Having had this experience in his past, Wu and Charatan revived the club and organized tryouts that featured “100 to 120” fierce competitors on the field. 

“We ended up taking something like 35 [players] for the club team,” Wu said. “It was a really robust pack with a lot of talent; it was very difficult whittling the team down to what we have today.”

Following the tryouts, however, the team immediately faced hardship when Wu sustained an injury while biking. His knee contusion caused him to miss out on the first two weeks of the season. 

“So really that fall off the bike was not only an injury to my knee, but was also an injury to the time that I could have spent playing soccer, improving and just being [around] some fantastic individuals on the team.” — Kevin Wu PO ’23

I think the biggest [flaw] of being off the field is that I lost [the] community and camaraderie that you hope to be building up,” Wu said. “So really that fall off the bike was not only an injury to my knee, but was also an injury to the time that I could have spent playing soccer, improving and just being [around] some fantastic individuals on the team.”

Despite his absence, Wu said Charatan was the backbone behind keeping the team together. 

“Jan did a lot of heavy lifting with the club,” Wu said. “He’s a very inspirational character with the way he stays organized, communicates and makes sure that everything runs smoothly. He was involved in the back end for coordinating how the club would be organized this year, how tryouts and training would go and where our coach would come from.” 

While still piecing everything together, the team has been successful thus far, flashing an overall record of 2-0-1 within the first couple weeks of the season.
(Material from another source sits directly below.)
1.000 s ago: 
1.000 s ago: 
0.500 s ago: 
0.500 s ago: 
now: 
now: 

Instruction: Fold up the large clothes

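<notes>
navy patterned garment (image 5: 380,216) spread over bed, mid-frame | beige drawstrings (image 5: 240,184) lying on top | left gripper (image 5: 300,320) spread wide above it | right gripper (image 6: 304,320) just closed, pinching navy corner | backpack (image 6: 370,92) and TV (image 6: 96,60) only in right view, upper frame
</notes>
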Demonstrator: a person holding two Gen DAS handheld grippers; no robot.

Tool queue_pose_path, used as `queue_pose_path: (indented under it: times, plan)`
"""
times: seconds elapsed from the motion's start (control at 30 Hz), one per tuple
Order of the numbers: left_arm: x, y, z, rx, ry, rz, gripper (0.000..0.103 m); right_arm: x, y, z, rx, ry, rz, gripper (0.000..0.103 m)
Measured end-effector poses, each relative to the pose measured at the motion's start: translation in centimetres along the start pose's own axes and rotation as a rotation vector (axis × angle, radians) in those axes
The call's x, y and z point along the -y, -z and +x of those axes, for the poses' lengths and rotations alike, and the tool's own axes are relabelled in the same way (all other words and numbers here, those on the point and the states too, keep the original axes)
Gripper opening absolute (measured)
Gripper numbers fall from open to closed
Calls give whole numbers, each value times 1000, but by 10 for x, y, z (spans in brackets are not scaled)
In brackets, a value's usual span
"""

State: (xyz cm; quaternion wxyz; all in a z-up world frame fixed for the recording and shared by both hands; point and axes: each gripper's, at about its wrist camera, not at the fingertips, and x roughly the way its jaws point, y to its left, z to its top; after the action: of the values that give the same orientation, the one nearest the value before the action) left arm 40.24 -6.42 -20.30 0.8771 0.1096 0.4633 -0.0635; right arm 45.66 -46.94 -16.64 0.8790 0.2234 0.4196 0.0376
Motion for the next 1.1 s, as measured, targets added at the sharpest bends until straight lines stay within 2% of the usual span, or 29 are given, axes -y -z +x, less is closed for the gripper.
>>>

After recovering from the knee contusion, Wu returned to the field more amped up than ever.

“Coming back from the injury was extraordinarily exciting for me because I was able to re-engage with some of the people that have made a pretty big impact on my career,” he said. “Just being able to talk with [my teammates], kicking around a ball, and rebuilding that disciplined, trained community of individuals was just wonderful.”

Looking ahead, Wu hopes his team reaches the ultimate goal of winning the league title. 

“We’re really hopeful that in these next two matches, which are the last games of our season, that we could beat first-place Cal Poly Pomona and seize the title,” he said.